• _Problem_:
For each line below, print it again exactly as shown.

• _Recorded data_:
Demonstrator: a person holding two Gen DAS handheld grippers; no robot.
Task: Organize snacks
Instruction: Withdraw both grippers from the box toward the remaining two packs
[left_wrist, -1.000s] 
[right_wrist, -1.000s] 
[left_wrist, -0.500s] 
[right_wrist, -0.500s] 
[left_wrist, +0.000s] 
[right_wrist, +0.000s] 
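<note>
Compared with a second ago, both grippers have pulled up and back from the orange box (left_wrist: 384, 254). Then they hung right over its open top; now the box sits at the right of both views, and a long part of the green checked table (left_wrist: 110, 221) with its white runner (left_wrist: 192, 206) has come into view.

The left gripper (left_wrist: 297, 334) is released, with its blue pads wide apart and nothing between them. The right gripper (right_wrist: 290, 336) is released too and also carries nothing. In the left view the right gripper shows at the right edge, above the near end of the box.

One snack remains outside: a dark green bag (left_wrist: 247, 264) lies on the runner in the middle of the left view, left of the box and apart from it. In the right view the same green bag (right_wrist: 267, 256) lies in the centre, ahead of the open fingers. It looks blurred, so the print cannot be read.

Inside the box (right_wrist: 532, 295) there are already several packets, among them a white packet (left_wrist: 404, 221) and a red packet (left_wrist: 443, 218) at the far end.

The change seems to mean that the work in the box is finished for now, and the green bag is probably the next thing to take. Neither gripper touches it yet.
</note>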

• _Written reply_:
Demonstrator: a person holding two Gen DAS handheld grippers; no robot.
Task: Organize snacks
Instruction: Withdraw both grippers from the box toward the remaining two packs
[left_wrist, -1.000s] 
[right_wrist, -1.000s] 
[left_wrist, -0.500s] 
[right_wrist, -0.500s] 
[left_wrist, +0.000s] 
[right_wrist, +0.000s] 
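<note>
Compared with a second ago, both grippers have pulled up and back from the orange box (left_wrist: 384, 254). Then they hung right over its open top; now the box sits at the right of both views, and a long part of the green checked table (left_wrist: 110, 221) with its white runner (left_wrist: 192, 206) has come into view.

The left gripper (left_wrist: 297, 334) is released, with its blue pads wide apart and nothing between them. The right gripper (right_wrist: 290, 336) is released too and also carries nothing. In the left view the right gripper shows at the right edge, above the near end of the box.

One snack remains outside: a dark green bag (left_wrist: 247, 264) lies on the runner in the middle of the left view, left of the box and apart from it. In the right view the same green bag (right_wrist: 267, 256) lies in the centre, ahead of the open fingers. It looks blurred, so the print cannot be read.

Inside the box (right_wrist: 532, 295) there are already several packets, among them a white packet (left_wrist: 404, 221) and a red packet (left_wrist: 443, 218) at the far end.

The change seems to mean that the work in the box is finished for now, and the green bag is probably the next thing to take. Neither gripper touches it yet.
</note>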

No further work remains on the exercise.